Ann Townsend (born December 5, 1962) is an American poet and essayist. She is the co-founder of VIDA: Women in the Literary Arts and a professor of English and director of the creative writing at Denison University, She has published three original poetry collections and co-edited a collection of lyric poems.

Early life 
Townsend was born and raised in Pittsburgh, Pennsylvania. She received her B.A. at Denison University in 1985. Townsend attended Ohio State University, where she received an M.A. and Ph.D.

Career 
Since 1992 Townsend has taught modern and contemporary poetry, creative writing, and literary translation at Denison University. She has also taught in the low-residency MFA program at Carlow University.

Her poetry and essays have appeared in such magazines as Poetry, The American Poetry Review, The Paris Review, and The Nation, among others.

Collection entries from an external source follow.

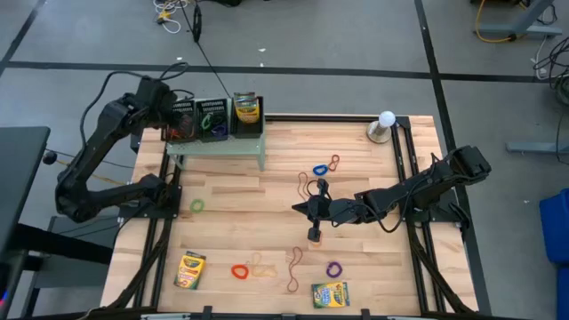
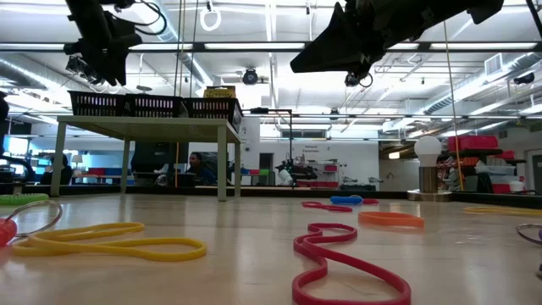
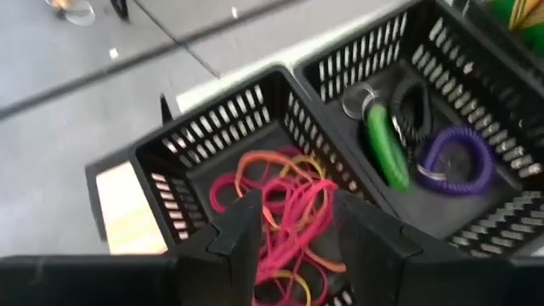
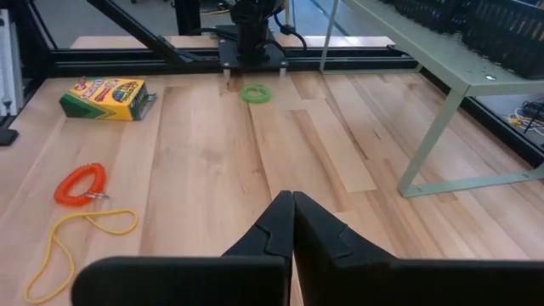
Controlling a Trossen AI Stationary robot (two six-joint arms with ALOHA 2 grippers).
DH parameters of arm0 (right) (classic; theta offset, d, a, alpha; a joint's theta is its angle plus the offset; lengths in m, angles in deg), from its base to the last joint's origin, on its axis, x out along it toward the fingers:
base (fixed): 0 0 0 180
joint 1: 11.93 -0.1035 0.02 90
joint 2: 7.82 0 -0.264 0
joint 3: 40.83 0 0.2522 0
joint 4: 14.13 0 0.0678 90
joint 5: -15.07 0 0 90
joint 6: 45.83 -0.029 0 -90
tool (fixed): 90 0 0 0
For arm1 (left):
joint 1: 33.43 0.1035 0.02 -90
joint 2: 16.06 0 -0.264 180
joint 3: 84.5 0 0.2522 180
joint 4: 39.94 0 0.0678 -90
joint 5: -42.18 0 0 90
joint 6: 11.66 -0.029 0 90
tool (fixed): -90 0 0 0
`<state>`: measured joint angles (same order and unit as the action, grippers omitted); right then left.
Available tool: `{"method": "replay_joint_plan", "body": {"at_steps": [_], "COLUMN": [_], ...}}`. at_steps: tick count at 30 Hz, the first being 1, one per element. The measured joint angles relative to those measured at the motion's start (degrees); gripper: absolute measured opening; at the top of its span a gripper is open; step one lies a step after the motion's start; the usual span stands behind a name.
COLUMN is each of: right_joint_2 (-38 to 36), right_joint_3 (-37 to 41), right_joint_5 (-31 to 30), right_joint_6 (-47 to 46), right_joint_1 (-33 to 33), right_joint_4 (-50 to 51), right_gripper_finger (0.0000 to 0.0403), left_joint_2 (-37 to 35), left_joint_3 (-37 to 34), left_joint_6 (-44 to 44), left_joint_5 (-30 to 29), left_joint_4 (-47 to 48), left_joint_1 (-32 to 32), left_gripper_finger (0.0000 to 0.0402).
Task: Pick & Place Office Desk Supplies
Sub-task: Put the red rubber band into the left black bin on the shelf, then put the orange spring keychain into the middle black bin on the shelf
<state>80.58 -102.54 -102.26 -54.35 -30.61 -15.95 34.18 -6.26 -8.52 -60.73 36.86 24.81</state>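
Bands [image 3: 285,217] — a red, pink and orange tangle — lie in the end mesh tray [image 3: 183,157] on the pale green stand [image 1: 218,147], at about eleven o'clock on the table in the high view. The left gripper [image 3: 293,229] hangs right over that heap with its fingers parted and nothing visibly pinched between them. The main risk, as I judge it, is a loop snagged on a fingertip: if the arm lifts away with one strand caught, it could drag the whole tangle back out over the tray wall. The neighbouring tray [image 3: 442,110], holding green and purple coiled bands, sits just beside, so a sideways exit could clip the shared wall and jostle the row. Out at table centre the right gripper [image 4: 293,223] is clenched empty above bare wood; the loose bands around it — orange coil [image 4: 79,184], yellow loop [image 4: 72,234] — are thin and flat, easy to miss or pinch two at once.
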Motion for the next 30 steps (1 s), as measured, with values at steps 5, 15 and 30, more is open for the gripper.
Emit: {"method": "replay_joint_plan", "body": {"at_steps": [5,15,30], "right_joint_2": [0.0,0.0,0.0], "right_joint_3": [0.0,0.0,0.0], "right_joint_5": [0.3,0.3,0.3], "right_joint_6": [0.0,0.0,1.9], "right_joint_1": [0.0,0.0,0.0], "right_joint_4": [-0.1,-0.1,-0.1], "right_gripper_finger": [0.0007,0.0007,0.0007], "left_joint_2": [5.6,1.5,-11.5], "left_joint_3": [3.3,3.8,-9.8], "left_joint_6": [-0.4,-8.0,18.3], "left_joint_5": [-3.8,-8.1,-0.4], "left_joint_4": [6.3,13.9,6.9], "left_joint_1": [0.0,-1.3,-45.4], "left_gripper_finger": [0.0167,0.0149,0.0014]}}
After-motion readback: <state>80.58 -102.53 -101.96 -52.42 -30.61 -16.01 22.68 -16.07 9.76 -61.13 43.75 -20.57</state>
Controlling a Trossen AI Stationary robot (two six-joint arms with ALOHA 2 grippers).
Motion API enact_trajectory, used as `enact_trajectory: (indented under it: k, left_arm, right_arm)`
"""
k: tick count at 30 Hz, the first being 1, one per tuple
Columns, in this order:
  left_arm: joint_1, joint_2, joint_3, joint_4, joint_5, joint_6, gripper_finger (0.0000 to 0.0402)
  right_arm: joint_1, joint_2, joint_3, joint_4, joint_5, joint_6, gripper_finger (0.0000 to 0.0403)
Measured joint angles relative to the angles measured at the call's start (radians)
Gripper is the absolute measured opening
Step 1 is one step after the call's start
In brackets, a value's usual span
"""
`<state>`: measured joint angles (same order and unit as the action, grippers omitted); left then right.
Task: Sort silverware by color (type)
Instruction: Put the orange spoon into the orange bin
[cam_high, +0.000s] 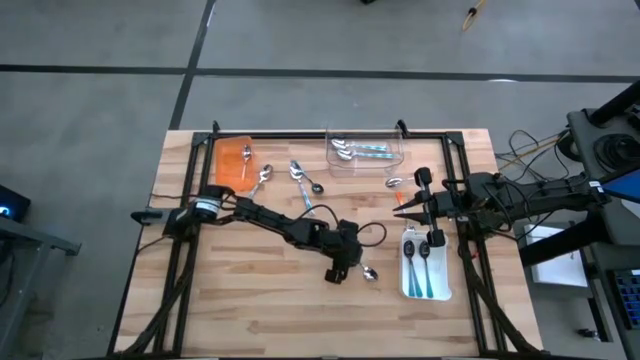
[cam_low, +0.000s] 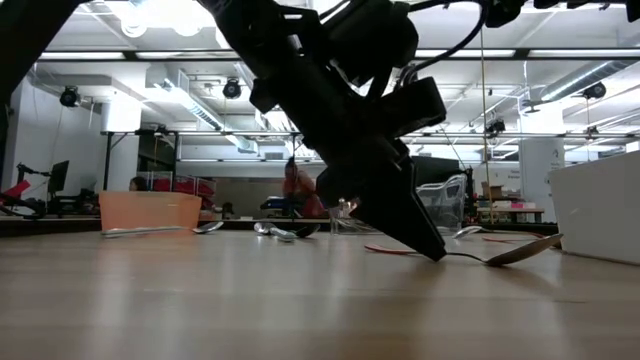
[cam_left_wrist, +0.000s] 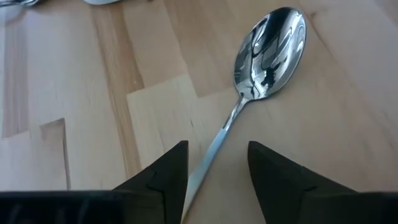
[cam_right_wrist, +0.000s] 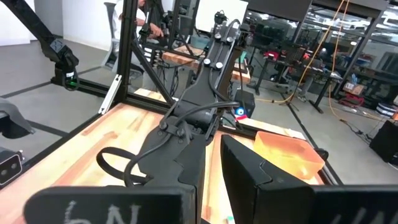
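My left gripper (cam_high: 345, 268) (cam_left_wrist: 217, 174) is open and tipped down at the table's near middle. Its fingertips stand on either side of the thin handle (cam_left_wrist: 214, 146) of a silver spoon (cam_high: 370, 272) (cam_low: 520, 250) that lies flat on the wood. I cannot tell whether they touch it. The spoon's bowl (cam_left_wrist: 270, 53) lies beyond the fingers. My right gripper (cam_high: 412, 205) (cam_right_wrist: 212, 165) hovers on the right with a narrow gap between its fingers. It is just beyond an orange-handled spoon (cam_high: 400, 202) lying on the table.
An orange tray (cam_high: 232, 163) sits far left. A clear tray (cam_high: 365, 150) at the far edge holds teal-handled spoons. A white tray (cam_high: 425, 265) near right holds two more. Loose spoons (cam_high: 262, 178) (cam_high: 303, 185) (cam_high: 393, 182) lie across the far middle. A black frame borders the table.
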<state>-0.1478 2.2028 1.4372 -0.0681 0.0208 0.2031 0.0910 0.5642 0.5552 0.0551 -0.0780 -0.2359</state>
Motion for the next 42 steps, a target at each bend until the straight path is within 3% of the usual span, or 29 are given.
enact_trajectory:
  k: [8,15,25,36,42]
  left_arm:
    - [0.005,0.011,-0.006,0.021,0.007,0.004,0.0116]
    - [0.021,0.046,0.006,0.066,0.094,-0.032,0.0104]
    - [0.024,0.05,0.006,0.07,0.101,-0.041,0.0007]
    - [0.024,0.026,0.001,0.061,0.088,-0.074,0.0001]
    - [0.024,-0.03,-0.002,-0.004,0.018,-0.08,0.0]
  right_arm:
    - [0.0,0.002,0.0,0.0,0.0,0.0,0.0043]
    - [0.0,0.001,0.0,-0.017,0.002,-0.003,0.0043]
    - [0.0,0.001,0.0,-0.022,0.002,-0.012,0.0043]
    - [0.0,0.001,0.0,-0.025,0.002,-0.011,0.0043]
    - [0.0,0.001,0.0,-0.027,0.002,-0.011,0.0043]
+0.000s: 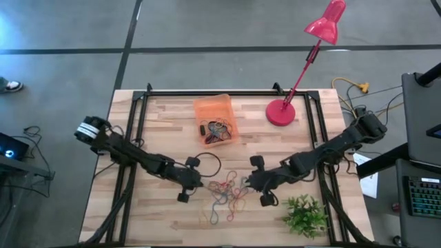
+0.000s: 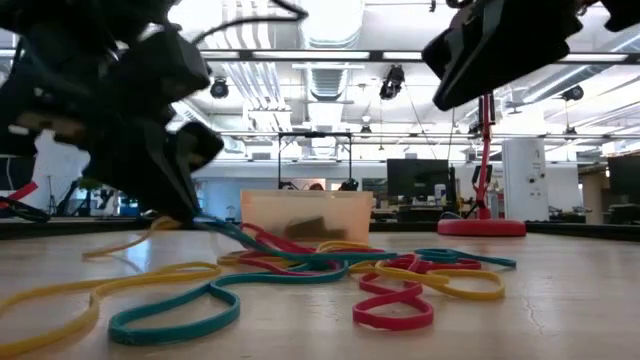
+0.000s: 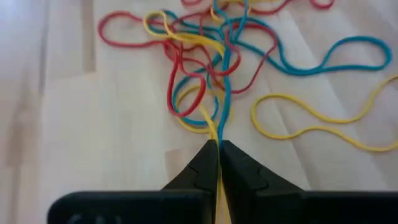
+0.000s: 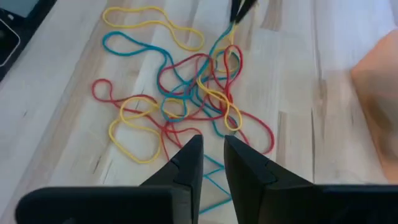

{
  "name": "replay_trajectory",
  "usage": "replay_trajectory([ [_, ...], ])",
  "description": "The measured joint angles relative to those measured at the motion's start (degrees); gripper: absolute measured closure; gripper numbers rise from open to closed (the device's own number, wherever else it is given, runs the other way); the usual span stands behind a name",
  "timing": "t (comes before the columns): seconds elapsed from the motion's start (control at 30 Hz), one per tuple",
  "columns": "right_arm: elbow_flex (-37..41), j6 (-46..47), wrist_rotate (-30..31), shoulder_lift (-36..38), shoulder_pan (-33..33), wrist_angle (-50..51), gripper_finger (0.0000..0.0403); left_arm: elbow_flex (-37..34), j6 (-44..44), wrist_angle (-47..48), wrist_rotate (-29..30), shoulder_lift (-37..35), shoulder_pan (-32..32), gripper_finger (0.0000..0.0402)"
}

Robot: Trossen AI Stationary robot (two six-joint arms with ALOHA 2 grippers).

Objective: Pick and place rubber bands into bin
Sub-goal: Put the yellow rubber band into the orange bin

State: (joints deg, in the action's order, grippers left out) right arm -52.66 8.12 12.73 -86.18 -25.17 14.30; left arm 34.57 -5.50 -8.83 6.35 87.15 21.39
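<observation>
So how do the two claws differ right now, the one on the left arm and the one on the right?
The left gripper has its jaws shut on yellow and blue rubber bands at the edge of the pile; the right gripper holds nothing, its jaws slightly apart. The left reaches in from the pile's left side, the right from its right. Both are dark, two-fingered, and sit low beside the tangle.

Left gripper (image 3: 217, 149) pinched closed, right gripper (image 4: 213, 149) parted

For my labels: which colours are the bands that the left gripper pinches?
Yellow and blue rubber bands, pinched by the left gripper; clearest in the left wrist view.
</observation>
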Motion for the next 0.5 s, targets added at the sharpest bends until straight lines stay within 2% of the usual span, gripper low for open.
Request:
replay_trajectory([
  [0.23, 0.28, 1.11, 2.48, -0.29, -0.85, 0.06, 0.0351, -0.46, 0.09, 0.92, 0.43, -3.36, 0.07, 0.0401],
  [0.4, 0.74, 2.01, 2.52, -0.31, -0.83, 0.08, 0.0351, -0.59, -0.11, 2.79, -2.24, -0.75, 0.07, 0.0397],
  [0.5, 0.79, 2.01, 2.52, -0.31, -0.83, -0.12, 0.0351, -0.59, -0.59, 2.46, -2.77, 1.99, 0.09, 0.0373],
])
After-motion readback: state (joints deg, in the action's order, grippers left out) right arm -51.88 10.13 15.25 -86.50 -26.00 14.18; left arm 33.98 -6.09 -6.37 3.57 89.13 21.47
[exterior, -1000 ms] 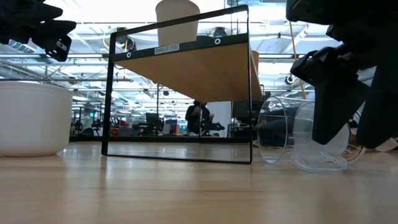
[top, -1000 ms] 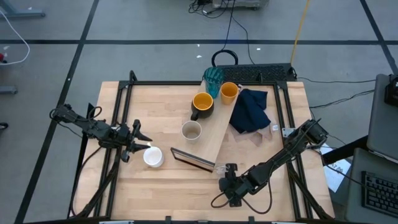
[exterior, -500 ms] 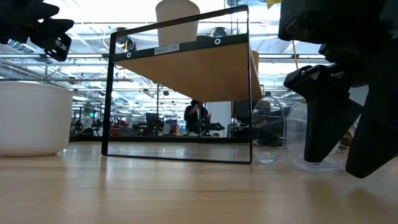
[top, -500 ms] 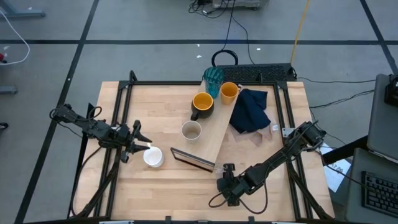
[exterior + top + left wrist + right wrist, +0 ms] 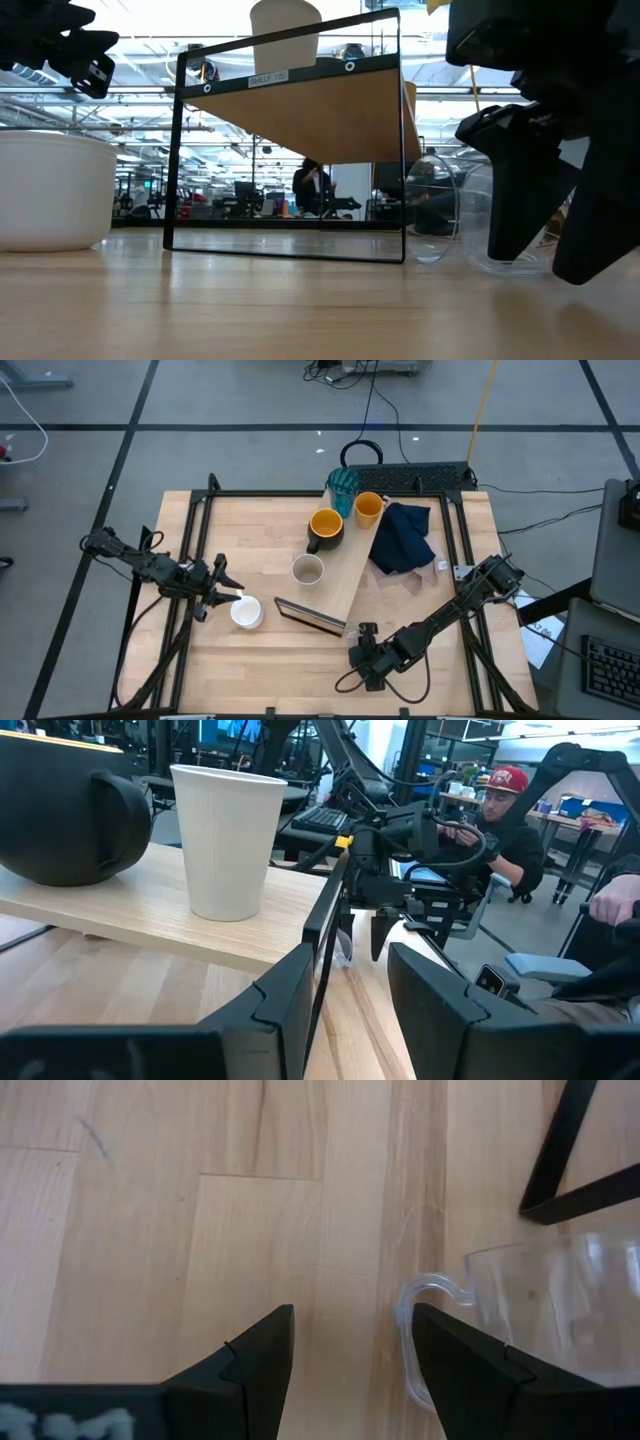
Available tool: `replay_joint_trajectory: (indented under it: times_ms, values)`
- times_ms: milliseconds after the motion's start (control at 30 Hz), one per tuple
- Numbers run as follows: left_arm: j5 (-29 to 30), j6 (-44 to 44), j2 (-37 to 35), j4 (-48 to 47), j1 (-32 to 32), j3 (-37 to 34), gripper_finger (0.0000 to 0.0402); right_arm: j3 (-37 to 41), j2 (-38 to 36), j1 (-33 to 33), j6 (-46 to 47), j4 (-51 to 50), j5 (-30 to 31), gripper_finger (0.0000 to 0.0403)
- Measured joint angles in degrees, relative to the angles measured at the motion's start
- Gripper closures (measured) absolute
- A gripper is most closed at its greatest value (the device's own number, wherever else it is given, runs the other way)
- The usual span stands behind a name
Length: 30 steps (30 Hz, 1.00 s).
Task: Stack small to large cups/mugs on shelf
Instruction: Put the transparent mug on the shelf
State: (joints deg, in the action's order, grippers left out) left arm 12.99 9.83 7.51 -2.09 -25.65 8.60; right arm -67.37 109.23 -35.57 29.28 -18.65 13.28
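Observation:
The light-wood shelf (image 5: 352, 560) runs slantwise across the table's middle on a black frame (image 5: 290, 250). On it stand the teal tumbler (image 5: 343, 485), orange cup (image 5: 368, 508), dark mug with yellow inside (image 5: 325, 527) and beige cup (image 5: 307, 570). The white mug (image 5: 246, 612) stands on the table at the left. My left gripper (image 5: 232, 596) hovers open just above and beside it. The clear glass (image 5: 545, 1295) lies on its side near the shelf's near end. My right gripper (image 5: 350, 1350) stands open right beside the glass, slanting down. My right gripper has one finger (image 5: 455, 1360) close against the clear glass's handle (image 5: 408, 1320), which lies just inside the open gap. I cannot tell whether the finger touches it. The glass lies on its side on the table.
A navy cloth (image 5: 402, 538) lies at the shelf's right side, and black gear (image 5: 420, 477) sits at the far edge. Black frame rails (image 5: 190, 560) run along the table's left and right sides. Bare wood lies along the near edge. People sit in the room beyond (image 5: 500, 810).
My right gripper has sunk a little toward the table beside the clear glass, its fingers as wide apart as before. The glass and the cups have stayed where they were.

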Motion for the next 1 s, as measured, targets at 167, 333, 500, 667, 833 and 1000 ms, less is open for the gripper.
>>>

She has received fellowships from the Lannan Foundation, The National Endowment for the Arts, and the Ohio Arts Council, and is a winner of the Discovery Prize from The Nation. Her poems have been anthologized in American Poetry: The Next Generation (2000), The Bread Loaf Anthology of New American Poets (2000), The Extraordinary Tide: New Poetry by American Women (2001), and Legitimate Dangers: American Poets of the New Century (2006).

Her poetry collections include Dime Store Erotics (1998), The Coronary Garden (2005), and Dear Delinquent (2019). She is the co-editor, with David Baker, of the collection Radiant Lyre: Essays on Lyric Poetry (2007).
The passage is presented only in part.